Work order
Every line below should be copied out exactly.

Dataset records:
══════
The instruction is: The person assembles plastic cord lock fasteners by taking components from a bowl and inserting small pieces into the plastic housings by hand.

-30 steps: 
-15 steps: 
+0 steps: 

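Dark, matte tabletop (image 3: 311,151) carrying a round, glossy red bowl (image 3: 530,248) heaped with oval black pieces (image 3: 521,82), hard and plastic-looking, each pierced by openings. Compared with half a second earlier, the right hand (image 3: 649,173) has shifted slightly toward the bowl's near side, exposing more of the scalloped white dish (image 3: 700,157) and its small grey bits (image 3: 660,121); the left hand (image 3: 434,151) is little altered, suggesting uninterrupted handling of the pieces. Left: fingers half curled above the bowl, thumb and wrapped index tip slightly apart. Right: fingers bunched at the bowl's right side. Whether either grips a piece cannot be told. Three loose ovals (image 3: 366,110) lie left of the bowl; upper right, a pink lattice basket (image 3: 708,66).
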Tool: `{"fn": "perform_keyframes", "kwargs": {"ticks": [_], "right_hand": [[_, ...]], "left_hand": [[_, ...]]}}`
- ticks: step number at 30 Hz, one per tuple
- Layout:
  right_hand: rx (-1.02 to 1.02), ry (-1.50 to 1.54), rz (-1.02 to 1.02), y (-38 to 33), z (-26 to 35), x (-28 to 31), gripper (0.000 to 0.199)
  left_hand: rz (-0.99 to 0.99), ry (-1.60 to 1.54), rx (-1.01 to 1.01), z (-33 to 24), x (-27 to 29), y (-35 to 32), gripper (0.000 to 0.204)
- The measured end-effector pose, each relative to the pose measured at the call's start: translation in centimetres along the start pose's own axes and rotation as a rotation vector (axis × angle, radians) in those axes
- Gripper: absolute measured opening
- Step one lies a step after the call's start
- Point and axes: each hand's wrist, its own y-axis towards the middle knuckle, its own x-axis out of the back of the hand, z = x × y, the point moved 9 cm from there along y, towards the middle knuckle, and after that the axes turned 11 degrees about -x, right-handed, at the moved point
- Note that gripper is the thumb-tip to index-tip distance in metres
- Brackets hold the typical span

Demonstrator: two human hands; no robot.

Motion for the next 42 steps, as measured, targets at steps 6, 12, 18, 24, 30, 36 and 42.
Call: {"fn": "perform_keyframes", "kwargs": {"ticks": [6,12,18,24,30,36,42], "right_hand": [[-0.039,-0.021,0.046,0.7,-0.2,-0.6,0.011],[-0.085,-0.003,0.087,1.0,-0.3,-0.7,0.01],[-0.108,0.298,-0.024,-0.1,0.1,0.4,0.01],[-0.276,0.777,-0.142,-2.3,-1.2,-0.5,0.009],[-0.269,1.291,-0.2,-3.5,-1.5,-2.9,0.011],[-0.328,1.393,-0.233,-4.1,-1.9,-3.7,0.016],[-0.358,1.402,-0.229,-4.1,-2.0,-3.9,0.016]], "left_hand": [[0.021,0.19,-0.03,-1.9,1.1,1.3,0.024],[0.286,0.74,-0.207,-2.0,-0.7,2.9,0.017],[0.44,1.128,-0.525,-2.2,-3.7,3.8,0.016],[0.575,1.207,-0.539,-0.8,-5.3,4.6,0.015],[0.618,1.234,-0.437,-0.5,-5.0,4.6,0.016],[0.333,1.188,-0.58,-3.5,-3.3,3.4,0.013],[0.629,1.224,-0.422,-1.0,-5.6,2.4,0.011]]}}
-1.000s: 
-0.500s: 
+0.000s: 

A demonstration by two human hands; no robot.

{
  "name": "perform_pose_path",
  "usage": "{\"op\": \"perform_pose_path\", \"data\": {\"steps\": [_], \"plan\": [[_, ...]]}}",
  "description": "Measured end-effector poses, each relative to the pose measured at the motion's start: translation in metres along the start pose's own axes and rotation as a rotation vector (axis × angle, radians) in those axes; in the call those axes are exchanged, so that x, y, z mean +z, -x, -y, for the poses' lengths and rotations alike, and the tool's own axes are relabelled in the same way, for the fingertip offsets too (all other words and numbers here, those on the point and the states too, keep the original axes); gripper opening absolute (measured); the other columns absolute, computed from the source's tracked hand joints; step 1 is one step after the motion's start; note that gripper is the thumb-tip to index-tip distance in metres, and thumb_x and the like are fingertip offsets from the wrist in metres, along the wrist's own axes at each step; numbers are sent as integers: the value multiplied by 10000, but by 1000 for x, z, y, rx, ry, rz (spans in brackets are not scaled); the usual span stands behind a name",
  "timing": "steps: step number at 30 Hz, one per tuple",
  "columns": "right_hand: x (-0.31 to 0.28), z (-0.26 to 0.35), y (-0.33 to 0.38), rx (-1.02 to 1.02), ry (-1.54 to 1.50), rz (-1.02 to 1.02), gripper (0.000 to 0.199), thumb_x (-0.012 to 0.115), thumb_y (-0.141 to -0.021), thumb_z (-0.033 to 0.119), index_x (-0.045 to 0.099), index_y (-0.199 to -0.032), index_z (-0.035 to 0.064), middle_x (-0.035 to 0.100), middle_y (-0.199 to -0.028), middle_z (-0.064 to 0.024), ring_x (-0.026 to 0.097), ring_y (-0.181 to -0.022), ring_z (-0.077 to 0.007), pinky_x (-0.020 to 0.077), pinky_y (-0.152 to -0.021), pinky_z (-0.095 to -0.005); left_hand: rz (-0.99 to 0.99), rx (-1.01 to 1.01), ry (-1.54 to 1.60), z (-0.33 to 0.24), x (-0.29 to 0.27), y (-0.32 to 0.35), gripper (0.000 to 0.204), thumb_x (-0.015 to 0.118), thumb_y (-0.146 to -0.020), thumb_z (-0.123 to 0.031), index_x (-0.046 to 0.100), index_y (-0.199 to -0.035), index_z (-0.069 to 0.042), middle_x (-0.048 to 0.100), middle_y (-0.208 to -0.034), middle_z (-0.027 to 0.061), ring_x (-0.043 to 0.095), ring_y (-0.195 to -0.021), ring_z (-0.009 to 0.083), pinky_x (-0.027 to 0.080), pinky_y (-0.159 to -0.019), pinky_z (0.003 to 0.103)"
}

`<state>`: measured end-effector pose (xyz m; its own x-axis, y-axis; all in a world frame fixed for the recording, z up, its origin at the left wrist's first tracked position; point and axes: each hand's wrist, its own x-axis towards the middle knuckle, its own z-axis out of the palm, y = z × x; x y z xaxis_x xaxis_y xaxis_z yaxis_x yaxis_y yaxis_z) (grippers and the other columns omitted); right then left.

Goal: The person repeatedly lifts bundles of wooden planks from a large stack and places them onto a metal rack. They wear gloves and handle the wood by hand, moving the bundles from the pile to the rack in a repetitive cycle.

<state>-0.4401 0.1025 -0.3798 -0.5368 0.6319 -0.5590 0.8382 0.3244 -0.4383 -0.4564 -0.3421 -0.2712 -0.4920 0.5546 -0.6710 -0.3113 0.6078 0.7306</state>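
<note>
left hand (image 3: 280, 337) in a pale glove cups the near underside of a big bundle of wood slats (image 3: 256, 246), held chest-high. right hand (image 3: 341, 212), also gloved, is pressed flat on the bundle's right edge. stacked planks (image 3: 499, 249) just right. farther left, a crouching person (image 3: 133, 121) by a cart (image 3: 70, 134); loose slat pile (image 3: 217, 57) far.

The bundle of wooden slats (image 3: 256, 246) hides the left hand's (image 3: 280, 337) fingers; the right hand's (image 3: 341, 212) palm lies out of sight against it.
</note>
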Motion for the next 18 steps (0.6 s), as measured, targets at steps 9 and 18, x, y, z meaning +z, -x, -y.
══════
Task result
The instruction is: The person assembles plastic cord lock fasteners by taking components from a bowl and inserting small pieces into the plastic housings by hand.

-30 steps: 
-15 steps: 
+0 steps: 

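Dark, matte tabletop (image 3: 311,151) carrying a round, glossy red bowl (image 3: 530,248) heaped with oval black pieces (image 3: 521,82), hard and plastic-looking, each pierced by openings. Compared with half a second earlier, the right hand (image 3: 649,173) has shifted slightly toward the bowl's near side, exposing more of the scalloped white dish (image 3: 700,157) and its small grey bits (image 3: 660,121); the left hand (image 3: 434,151) is little altered, suggesting uninterrupted handling of the pieces. Left: fingers half curled above the bowl, thumb and wrapped index tip slightly apart. Right: fingers bunched at the bowl's right side. Whether either grips a piece cannot be told. Three loose ovals (image 3: 366,110) lie left of the bowl; upper right, a pink lattice basket (image 3: 708,66).
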Tool: `{"fn": "perform_keyframes", "kwargs": {"ticks": [_], "right_hand": [[_, ...]], "left_hand": [[_, ...]]}}`
- ticks: step number at 30 Hz, one per tuple
- Layout:
  right_hand: rx (-1.02 to 1.02), ry (-1.50 to 1.54), rz (-1.02 to 1.02), y (-38 to 33), z (-26 to 35), x (-28 to 31), gripper (0.000 to 0.199)
  left_hand: rz (-0.99 to 0.99), ry (-1.60 to 1.54), rx (-1.01 to 1.01), z (-33 to 24), x (-27 to 29), y (-35 to 32), gripper (0.000 to 0.204)
- The measured end-effector pose, each relative to the pose measured at the call's start: translation in centimetres along the start pose's own axes and rotation as a rotation vector (axis × angle, radians) in those axes
- Gripper: absolute measured opening
- Step one lies a step after the call's start
- Point and axes: each hand's wrist, its own y-axis towards the middle knuckle, its own x-axis out of the back of the hand, z = x × y, the point moved 9 cm from there along y, towards the middle knuckle, and after that the axes turned 11 degrees about -x, right-handed, at the moved point
- Note that gripper is the thumb-tip to index-tip distance in metres
- Brackets hold the typical span

Demonstrator: two human hands; no robot.

Motion for the next 42 steps, as measured, targets at steps 6, 12, 18, 24, 30, 36 and 42.
Call: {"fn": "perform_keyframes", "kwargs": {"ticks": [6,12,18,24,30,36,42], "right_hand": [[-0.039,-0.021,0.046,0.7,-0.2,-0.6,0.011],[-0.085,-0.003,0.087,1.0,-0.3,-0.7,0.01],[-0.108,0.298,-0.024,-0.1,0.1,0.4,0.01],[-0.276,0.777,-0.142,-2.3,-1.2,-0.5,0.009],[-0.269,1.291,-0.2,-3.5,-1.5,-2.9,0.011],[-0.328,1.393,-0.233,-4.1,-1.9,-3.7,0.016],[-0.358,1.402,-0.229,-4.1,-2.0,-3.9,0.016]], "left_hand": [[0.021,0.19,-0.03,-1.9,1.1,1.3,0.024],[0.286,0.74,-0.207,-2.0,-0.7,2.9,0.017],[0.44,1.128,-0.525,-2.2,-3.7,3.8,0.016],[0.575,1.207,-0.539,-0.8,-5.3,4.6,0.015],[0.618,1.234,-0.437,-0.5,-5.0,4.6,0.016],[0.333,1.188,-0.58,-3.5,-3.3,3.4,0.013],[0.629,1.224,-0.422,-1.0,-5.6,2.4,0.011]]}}
-1.000s: 
-0.500s: 
+0.000s: 

A demonstration by two human hands; no robot.

{
  "name": "perform_pose_path",
  "usage": "{\"op\": \"perform_pose_path\", \"data\": {\"steps\": [_], \"plan\": [[_, ...]]}}",
  "description": "Measured end-effector poses, each relative to the pose measured at the motion's start: translation in metres along the start pose's own axes and rotation as a rotation vector (axis × angle, radians) in those axes; in the call those axes are exchanged, so that x, y, z mean +z, -x, -y, for the poses' lengths and rotations alike, and the tool's own axes are relabelled in the same way, for the fingertip offsets too (all other words and numbers here, those on the point and the states too, keep the original axes); gripper opening absolute (measured); the other columns absolute, computed from the source's tracked hand joints; step 1 is one step after the motion's start; note that gripper is the thumb-tip to index-tip distance in metres, and thumb_x and the like are fingertip offsets from the wrist in metres, along the wrist's own axes at each step; numbers are sent as integers: the value multiplied by 10000, but by 1000 for x, z, y, rx, ry, rz (spans in brackets are not scaled); the usual span stands behind a name",
  "timing": "steps: step number at 30 Hz, one per tuple",
  "columns": "right_hand: x (-0.31 to 0.28), z (-0.26 to 0.35), y (-0.33 to 0.38), rx (-1.02 to 1.02), ry (-1.54 to 1.50), rz (-1.02 to 1.02), gripper (0.000 to 0.199), thumb_x (-0.012 to 0.115), thumb_y (-0.141 to -0.021), thumb_z (-0.033 to 0.119), index_x (-0.045 to 0.099), index_y (-0.199 to -0.032), index_z (-0.035 to 0.064), middle_x (-0.035 to 0.100), middle_y (-0.199 to -0.028), middle_z (-0.064 to 0.024), ring_x (-0.026 to 0.097), ring_y (-0.181 to -0.022), ring_z (-0.077 to 0.007), pinky_x (-0.020 to 0.077), pinky_y (-0.152 to -0.021), pinky_z (-0.095 to -0.005); left_hand: rz (-0.99 to 0.99), rx (-1.01 to 1.01), ry (-1.54 to 1.60), z (-0.33 to 0.24), x (-0.29 to 0.27), y (-0.32 to 0.35), gripper (0.000 to 0.204), thumb_x (-0.015 to 0.118), thumb_y (-0.146 to -0.020), thumb_z (-0.123 to 0.031), index_x (-0.046 to 0.100), index_y (-0.199 to -0.035), index_z (-0.069 to 0.042), middle_x (-0.048 to 0.100), middle_y (-0.208 to -0.034), middle_z (-0.027 to 0.061), ring_x (-0.043 to 0.095), ring_y (-0.195 to -0.021), ring_z (-0.009 to 0.083), pinky_x (-0.027 to 0.080), pinky_y (-0.159 to -0.019), pinky_z (0.003 to 0.103)"
}

`<state>`: measured end-effector pose (xyz m; its own x-axis, y-axis; all in a world frame fixed for the recording, z up, its origin at the left wrist's first tracked position; point and axes: each hand's wrist, its own x-axis towards the middle knuckle, its own z-axis out of the palm, y = z × x; x y z xaxis_x xaxis_y xaxis_z yaxis_x yaxis_y yaxis_z) (grippers and the other columns omitted); right then left.

Goal: The person repeatedly lifts bundles of wooden planks from a large stack and places them onto a metal rack. They wear gloves and handle the wood by hand, moving the bundles from the pile to the rack in a repetitive cycle.

<state>-0.4401 0.1025 -0.3798 -0.5368 0.6319 -0.5590 0.8382 0.3244 -0.4383 -0.4564 -0.3421 -0.2712 -0.4920 0.5546 -0.6710 -0.3113 0.6078 0.7306</state>
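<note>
left hand (image 3: 280, 337) in a pale glove cups the near underside of a big bundle of wood slats (image 3: 256, 246), held chest-high. right hand (image 3: 341, 212), also gloved, is pressed flat on the bundle's right edge. stacked planks (image 3: 499, 249) just right. farther left, a crouching person (image 3: 133, 121) by a cart (image 3: 70, 134); loose slat pile (image 3: 217, 57) far.

The bundle of wooden slats (image 3: 256, 246) hides the left hand's (image 3: 280, 337) fingers; the right hand's (image 3: 341, 212) palm lies out of sight against it.
</note>
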Motion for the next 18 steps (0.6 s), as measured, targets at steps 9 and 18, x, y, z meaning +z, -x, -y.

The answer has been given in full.